The large silver box emitting light whirring noises was not friendly, at least not in how it looked. The post it notes for this one was much appreciated, just to give the soldier some context as to what the hell he was looking at.

‘Refrigerators. Also called fridges. Keeps things cold – started to become common at the end of the 1940s. –C. Milk inside.’

The cold was unpleasant. Not that he remembered going into the ice, not really, but the slight prickling of coolness on his arms as he opened the door and reached inside for the again labelled milk was not a comforting feeling by far.

He did, however, pause when he realised that aside from the milk and some orange juice – a fruit he barely remembered the taste of ,what with rations and the Depression restricted any foods to what was edible and cheap – there was also a few other glass dishes of foods in the fridge. He picked up the label for the first one, the poor handwriting getting easier to read as he got used to it.

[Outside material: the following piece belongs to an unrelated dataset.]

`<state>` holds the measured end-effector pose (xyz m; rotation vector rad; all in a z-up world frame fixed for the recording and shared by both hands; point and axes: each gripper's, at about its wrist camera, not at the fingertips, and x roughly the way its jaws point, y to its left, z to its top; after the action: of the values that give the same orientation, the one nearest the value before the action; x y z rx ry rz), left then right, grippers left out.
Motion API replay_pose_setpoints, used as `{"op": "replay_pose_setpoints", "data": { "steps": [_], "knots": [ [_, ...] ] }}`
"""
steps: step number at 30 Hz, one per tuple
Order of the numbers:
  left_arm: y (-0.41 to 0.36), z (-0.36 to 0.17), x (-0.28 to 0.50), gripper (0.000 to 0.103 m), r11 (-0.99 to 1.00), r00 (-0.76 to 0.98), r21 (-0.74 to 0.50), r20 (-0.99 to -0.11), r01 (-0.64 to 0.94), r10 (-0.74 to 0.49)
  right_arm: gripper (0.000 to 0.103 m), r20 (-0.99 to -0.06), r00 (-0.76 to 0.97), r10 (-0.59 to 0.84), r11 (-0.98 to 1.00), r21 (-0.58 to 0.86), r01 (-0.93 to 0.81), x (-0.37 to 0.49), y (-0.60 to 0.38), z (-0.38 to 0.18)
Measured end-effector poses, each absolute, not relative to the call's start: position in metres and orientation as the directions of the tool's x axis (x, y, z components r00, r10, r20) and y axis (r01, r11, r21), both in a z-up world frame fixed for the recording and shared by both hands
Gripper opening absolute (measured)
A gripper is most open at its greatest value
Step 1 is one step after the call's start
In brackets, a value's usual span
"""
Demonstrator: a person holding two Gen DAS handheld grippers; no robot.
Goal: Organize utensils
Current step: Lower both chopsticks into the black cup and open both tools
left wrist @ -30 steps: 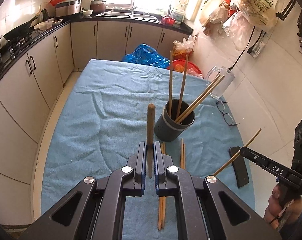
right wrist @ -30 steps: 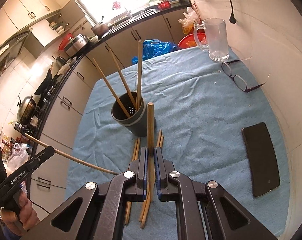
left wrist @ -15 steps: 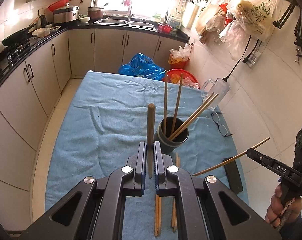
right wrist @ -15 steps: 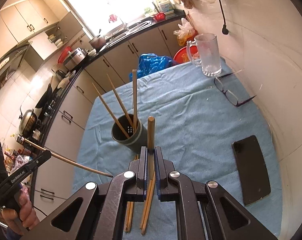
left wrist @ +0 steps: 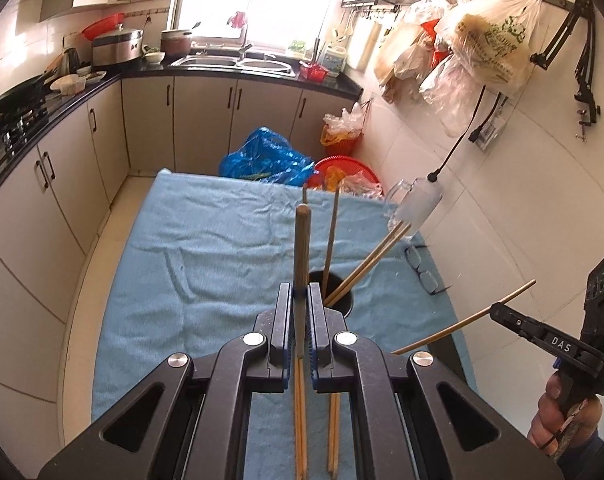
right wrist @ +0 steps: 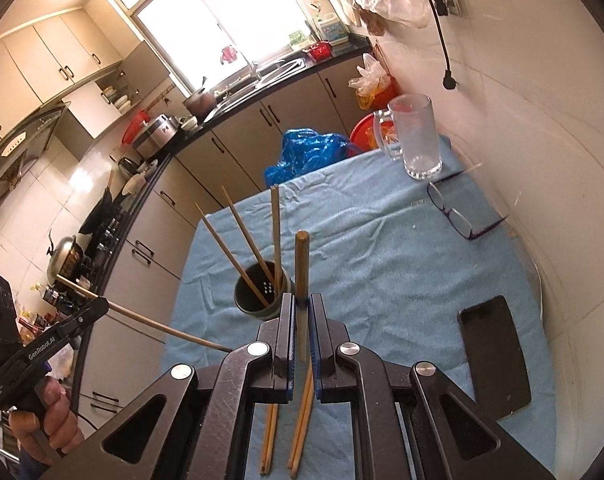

‘Shepherd’s Pie. I don’t think this is a common American dish today, so you probably didn’t have it either. It’s lamb mince and vegetables topped with potato. Cook in oven. Stick to army rations for now. Maybe try it tomorrow – C’

Steve hummed as he replaced the sticker on the dish. He wasn’t hungry – didn’t really remember what hungry felt like. Still if it had been made for him, it would be rude to waste it. Especially when he knew others would have cried to see it wasted back Then.

The little lever on the kettle popped, and sure enough the water that he poured over his coffee grounds was boiling. Steve added milk and stirred, before taking his too hot coffee over to the desk across the room.

The boxes that had seemed chaotic at the time now seemed organised. He noticed that while the first two were open, the other five were taped down. A number of post it notes on the wall above them, each baring one letter each, spelled out ‘Technology’.

On closer inspection each box had a decade in big letters written on it in thick black ink. Of course each also had a post it note attached.

‘Technology: 1940s. Stuff you might have seen, some maybe not. I’m sure you will work it out quickly. –C’

He didn’t look into the box, instead moving to the next one, almost eagerly though he denied himself that emotion in light of how unpleasant his overall situation currently was.

‘1950s: Highlights include transistor radios, liquid paper to white out mistakes on typewriters, also the hydrogen bomb though I doubt they put one of those in here –C.’

He chuckled at this one despite himself, C’s slightly dark humour getting to him even where the always familiar taste of coffee couldn’t. He picked up the next yellow square, hoping for more of the same, for a little more reason to laugh to get the dust out from the cracks in his brain where bitterness had entrenched itself.

‘1960s – Do the first two boxes first. Someone should help you with anything from here onwards. –C’

His inklings of humour dissipated at this. Back to reality and the organisation with a bird logo that wasn’t the SSR and never would be.

He continued reading the next post it dejectedly.

‘I don’t know who it will be that will help. I’m sure I’ll have to write a report or handover or something as I am meant to be in London tomorrow for work at 9.00am. –C’

London? C was British perhaps. Like Peggy – no, he didn’t want to think about that. He crumpled that note in his palm forcefully, ripping the next one from the table instead.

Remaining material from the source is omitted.